> Exercise goal
Exactly the lines below from the line with "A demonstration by" through the line with "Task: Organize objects" must make up the answer, both ends included and pictures left out.

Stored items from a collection
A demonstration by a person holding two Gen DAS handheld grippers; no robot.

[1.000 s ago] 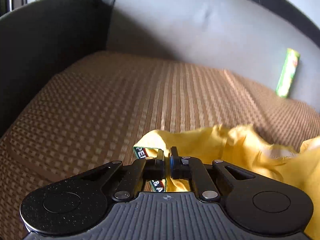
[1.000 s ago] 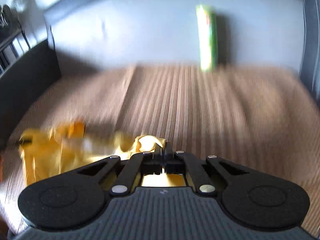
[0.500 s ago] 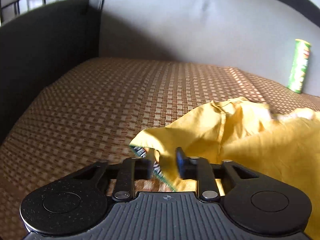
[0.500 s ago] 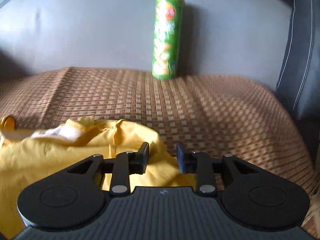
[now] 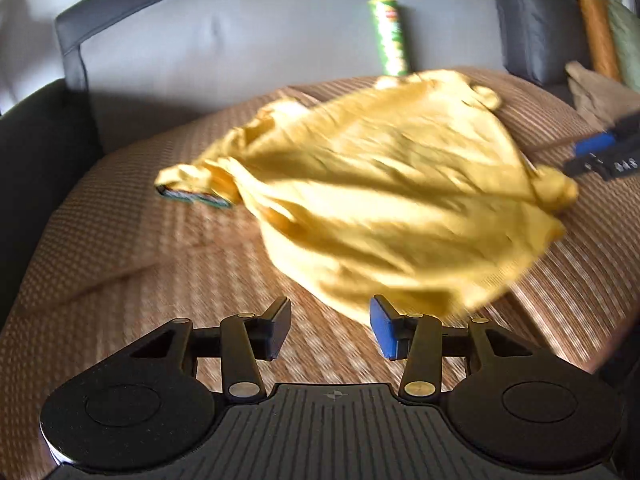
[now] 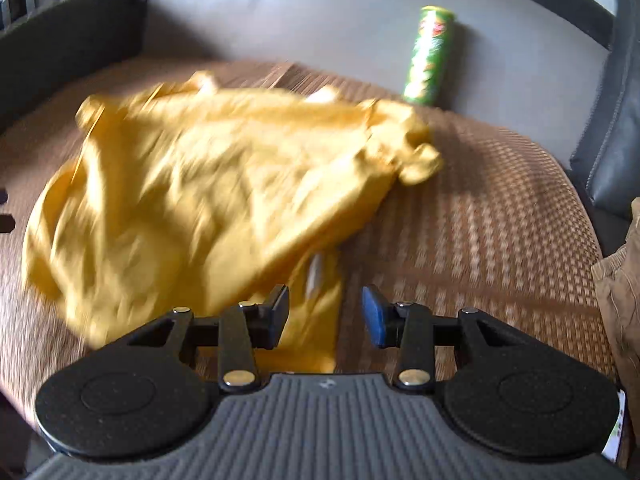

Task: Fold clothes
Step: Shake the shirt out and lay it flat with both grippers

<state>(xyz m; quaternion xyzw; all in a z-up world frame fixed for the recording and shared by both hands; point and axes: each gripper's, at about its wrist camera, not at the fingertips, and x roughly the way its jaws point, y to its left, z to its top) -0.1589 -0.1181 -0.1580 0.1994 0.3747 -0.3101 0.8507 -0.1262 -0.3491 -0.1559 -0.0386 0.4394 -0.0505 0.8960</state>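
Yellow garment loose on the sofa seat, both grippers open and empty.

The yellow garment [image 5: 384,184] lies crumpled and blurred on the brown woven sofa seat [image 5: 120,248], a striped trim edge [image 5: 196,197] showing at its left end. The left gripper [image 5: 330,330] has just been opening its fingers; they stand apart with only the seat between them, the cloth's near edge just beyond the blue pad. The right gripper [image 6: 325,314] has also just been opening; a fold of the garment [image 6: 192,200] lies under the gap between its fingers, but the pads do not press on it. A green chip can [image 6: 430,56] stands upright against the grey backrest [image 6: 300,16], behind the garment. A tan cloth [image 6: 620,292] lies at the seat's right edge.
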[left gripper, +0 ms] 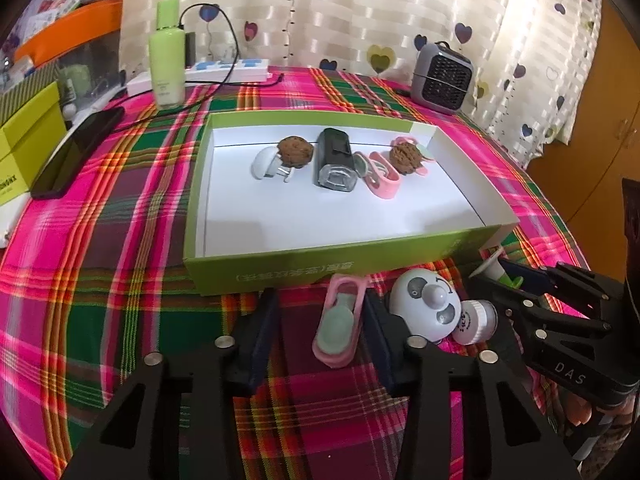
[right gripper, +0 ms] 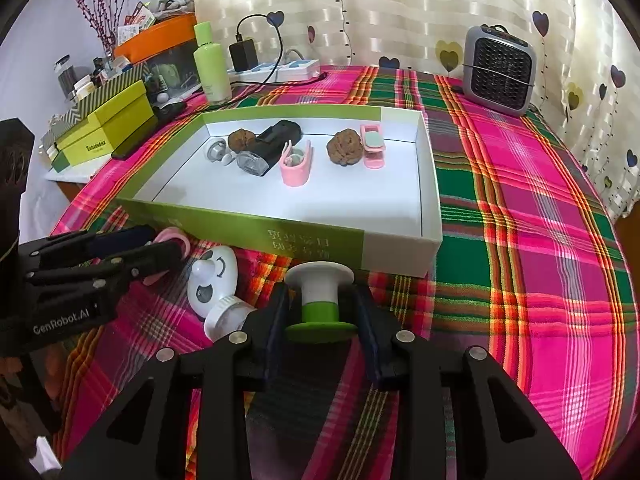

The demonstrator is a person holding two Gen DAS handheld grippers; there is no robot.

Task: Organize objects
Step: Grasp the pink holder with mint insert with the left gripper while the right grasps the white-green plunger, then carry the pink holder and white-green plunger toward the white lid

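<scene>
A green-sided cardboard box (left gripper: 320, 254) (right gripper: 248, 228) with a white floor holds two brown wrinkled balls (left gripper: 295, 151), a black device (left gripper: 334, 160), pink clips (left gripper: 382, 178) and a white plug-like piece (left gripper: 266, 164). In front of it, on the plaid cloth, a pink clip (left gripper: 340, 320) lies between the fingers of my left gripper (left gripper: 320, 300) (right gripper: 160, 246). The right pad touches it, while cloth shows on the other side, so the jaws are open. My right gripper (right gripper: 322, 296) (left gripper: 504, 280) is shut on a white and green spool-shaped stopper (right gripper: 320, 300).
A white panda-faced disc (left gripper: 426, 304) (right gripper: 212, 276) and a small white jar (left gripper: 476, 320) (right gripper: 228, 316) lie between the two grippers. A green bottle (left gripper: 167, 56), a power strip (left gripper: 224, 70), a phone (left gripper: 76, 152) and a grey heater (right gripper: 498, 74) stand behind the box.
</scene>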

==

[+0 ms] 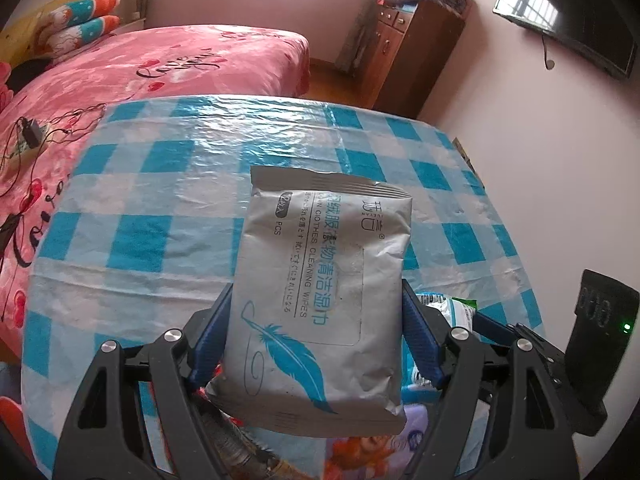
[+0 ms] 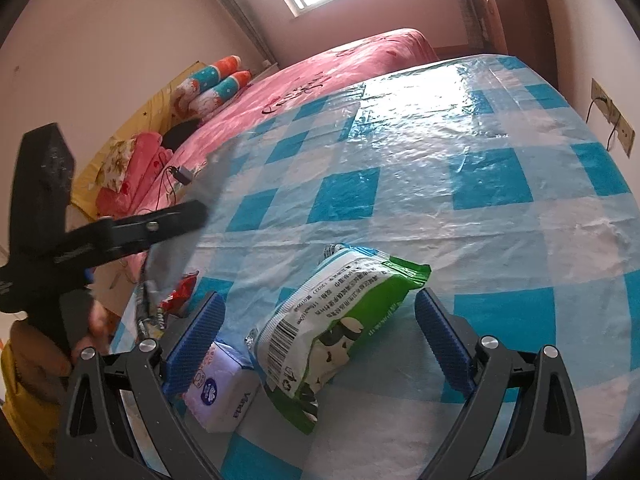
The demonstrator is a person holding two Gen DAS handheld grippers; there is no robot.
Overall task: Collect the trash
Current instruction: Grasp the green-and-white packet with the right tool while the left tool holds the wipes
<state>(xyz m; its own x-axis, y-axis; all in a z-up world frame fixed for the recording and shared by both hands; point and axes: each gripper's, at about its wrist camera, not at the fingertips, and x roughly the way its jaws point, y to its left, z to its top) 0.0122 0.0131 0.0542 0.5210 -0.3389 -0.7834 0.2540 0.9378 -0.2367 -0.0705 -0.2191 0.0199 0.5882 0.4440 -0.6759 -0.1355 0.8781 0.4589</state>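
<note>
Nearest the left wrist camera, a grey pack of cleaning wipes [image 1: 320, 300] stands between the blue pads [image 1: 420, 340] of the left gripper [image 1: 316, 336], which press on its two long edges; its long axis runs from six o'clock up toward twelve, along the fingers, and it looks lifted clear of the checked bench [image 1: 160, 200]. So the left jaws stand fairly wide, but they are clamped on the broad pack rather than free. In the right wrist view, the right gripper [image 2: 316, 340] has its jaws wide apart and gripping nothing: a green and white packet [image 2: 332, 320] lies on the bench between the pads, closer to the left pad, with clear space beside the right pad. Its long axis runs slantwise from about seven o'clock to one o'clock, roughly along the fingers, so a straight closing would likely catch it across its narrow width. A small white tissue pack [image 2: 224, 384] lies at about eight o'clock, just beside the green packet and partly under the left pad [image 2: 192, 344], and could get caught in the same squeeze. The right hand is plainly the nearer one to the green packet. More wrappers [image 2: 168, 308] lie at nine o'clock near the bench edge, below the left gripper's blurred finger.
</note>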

> Answer for the task
A demonstration by a person holding two Gen DAS handheld grippers; no robot.

[1.000 s ago] 
[1.000 s ago] 
[0.500 s ago] 
[0.500 s ago] 
[now] 
[now] 

Task: Fold clothes
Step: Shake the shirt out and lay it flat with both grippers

<state>(xyz m; quaternion xyzw; all in a z-up world frame fixed for the recording and shared by both hands; point and axes: each gripper's, at about its wrist camera, not at the fingertips, and x roughly the way its jaws point, y to its left, z to its top) -0.1589 -0.1181 -0.1580 0.1994 0.3747 -0.3101 0.8507 -0.1262 -0.3491 -0.1559 -0.0386 0.4394 -0.0505 0.8960</state>
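Yellow garment loose on the sofa seat, both grippers open and empty.

The yellow garment [image 5: 384,184] lies crumpled and blurred on the brown woven sofa seat [image 5: 120,248], a striped trim edge [image 5: 196,197] showing at its left end. The left gripper [image 5: 330,330] has just been opening its fingers; they stand apart with only the seat between them, the cloth's near edge just beyond the blue pad. The right gripper [image 6: 325,314] has also just been opening; a fold of the garment [image 6: 192,200] lies under the gap between its fingers, but the pads do not press on it. A green chip can [image 6: 430,56] stands upright against the grey backrest [image 6: 300,16], behind the garment. A tan cloth [image 6: 620,292] lies at the seat's right edge.
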[left gripper, +0 ms] 
[right gripper, +0 ms] 

The demonstrator is a person holding two Gen DAS handheld grippers; there is no robot.

Task: Organize objects

Besides this answer, the exercise requires nothing else.